### flamie's blog

By flamie, history, 6 weeks ago, translation,

• +5

 » 6 weeks ago, # |   +1 Why can't u start bfs from each node and when u see distance > 2 u stop bfs?
•  » » 6 weeks ago, # ^ |   0 Because there may be a case where each vertex in the graph is connected to each other
•  » » » 6 weeks ago, # ^ |   0 But have u tried?

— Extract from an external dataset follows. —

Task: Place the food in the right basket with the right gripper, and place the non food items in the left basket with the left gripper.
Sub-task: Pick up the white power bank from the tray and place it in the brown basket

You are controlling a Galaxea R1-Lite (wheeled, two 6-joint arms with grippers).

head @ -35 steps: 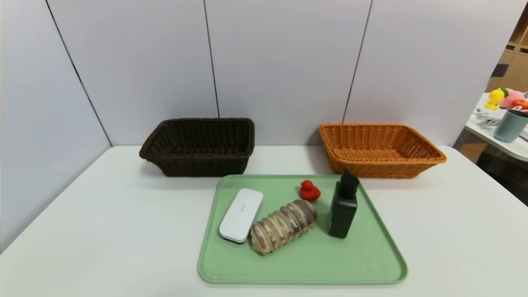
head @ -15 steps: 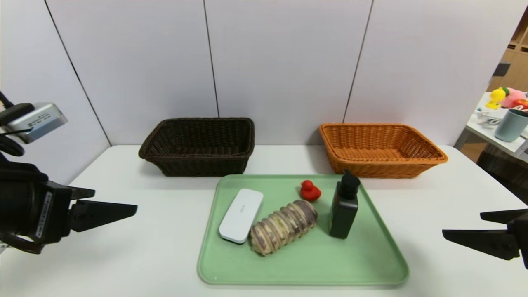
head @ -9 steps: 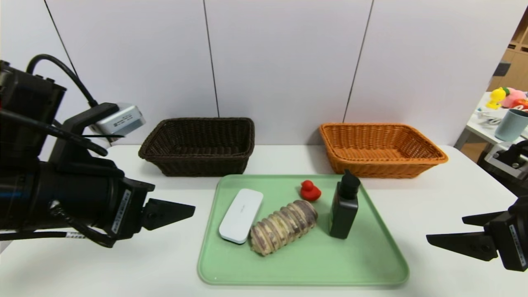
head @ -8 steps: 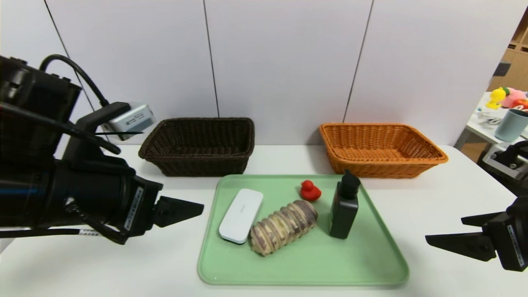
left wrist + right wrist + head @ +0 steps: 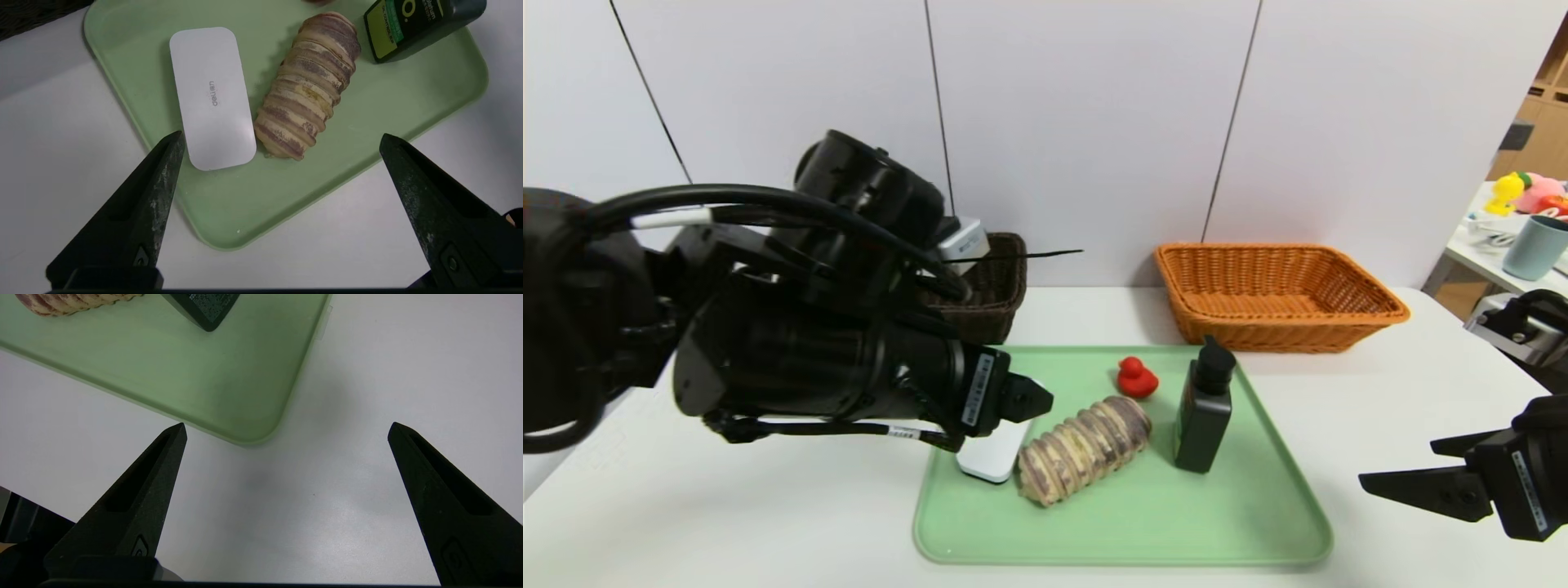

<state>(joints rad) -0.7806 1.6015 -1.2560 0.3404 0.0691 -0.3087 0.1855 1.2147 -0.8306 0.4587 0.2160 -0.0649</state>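
above the tray, left gripper hovers open.

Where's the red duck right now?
In the head view, the red duck sits on the far part of the green tray, right of centre, just beyond the striped roll and left of the black bottle.

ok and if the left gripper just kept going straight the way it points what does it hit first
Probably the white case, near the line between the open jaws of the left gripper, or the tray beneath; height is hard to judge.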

When everything is connected we have n * (n + 1) / 2 edges in total, but m is not that high.
•  » » » » 6 weeks ago, # ^ |   0 but what if graph is a hedgehog
•  » » » » » 6 weeks ago, # ^ |   0 I didn't get what u said
 » 6 weeks ago, # | ← Rev. 3 →   0 Here is my solution which actually passed.The idea is that you should look at edges and count pairs from both ends.The only problem we should take care is that we counted pairs who are adjacent, but also 2 edges far away, we should take care of that.To fix that, we search for all 3 size cycles, and subtract all members of that cycle from the answer and that's it.Probably 3 size cycle searching can be done in linear time, idk how, I used easy method (can't tell the time complexity of it, probably it is linear as well or closer to linear or test cases are weak), which worked. See code for details.
•  » » 6 weeks ago, # ^ |   0 This will take $O(n^2)$ if the input graph is a star with center being the node $\frac{n}{2}$. Half of the nodes will pass $j\leq i$ condition which will then have the other half elements pass $k\leq j$ condition ( $j$ being $\frac{n}{2}$ in this graph, almost all of the times)
•  » » » 6 weeks ago, # ^ | ← Rev. 3 →   0 Do you know how to find the number of 3 size cycles in linear time? I was not able to figure it out since I'm weak at graphs and just wrote brute force to verify my idea by getting TLE, but got AC.